Latest revision as of 15:49, 27 September 2023

Problem

The Annual Interplanetary Mathematics Examination (AIME) is written by a committee of five Martians, five Venusians, and five Earthlings. At meetings, committee members sit at a round table with chairs numbered from $1$ to $15$ in clockwise order. Committee rules state that a Martian must occupy chair $1$ and an Earthling must occupy chair $15$, Furthermore, no Earthling can sit immediately to the left of a Martian, no Martian can sit immediately to the left of a Venusian, and no Venusian can sit immediately to the left of an Earthling. The number of possible seating arrangements for the committee is $N \cdot (5!)^3$. Find $N$.

Solution 1

Since the 5 members of each planet committee are distinct we get that the number of arrangement of sittings is in the form $N*(5!)^3$ because for each $M, V, E$ sequence we have $5!$ arrangements within the Ms, Vs, and Es.

Pretend the table only seats $3$ "people", with $1$ "person" from each planet. Counting clockwise, only the arrangement M, V, E satisfies the given constraints.
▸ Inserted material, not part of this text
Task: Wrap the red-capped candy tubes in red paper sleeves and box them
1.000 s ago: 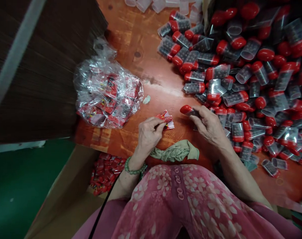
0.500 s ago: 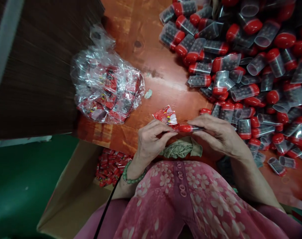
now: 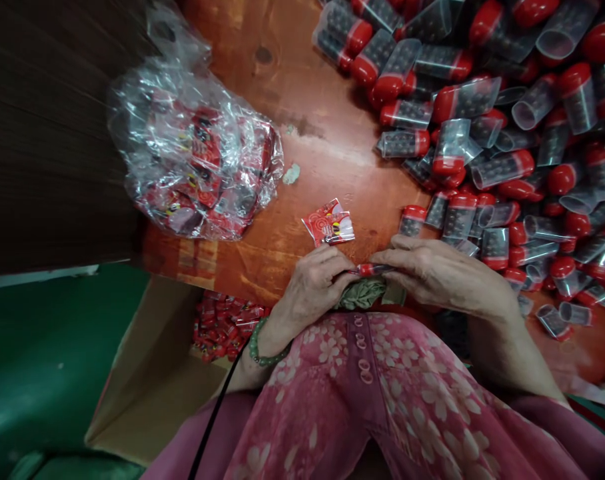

Therefore, in the actual problem, the members must sit in cycles of M, V, E, but not necessarily with one M, one V, and one E in each cycle(for example, MMVVVE, MVVVEEE, MMMVVVEE all count as cycles). These cycles of MVE must start at seat $1$, since an M is at seat $1$. We simply count the number of arrangements through casework.

1. The entire arrangement is one cycle- There is only one way to arrange this, MMMMMVVVVVEEEEE

2. Two cycles - There are 3 Ms, Vs and Es left to distribute among the existing MVEMVE. Using stars and bars, we get $\binom{4}{1}=4$ ways for the members of each planet. Therefore, there are $4^3=64$ ways in total.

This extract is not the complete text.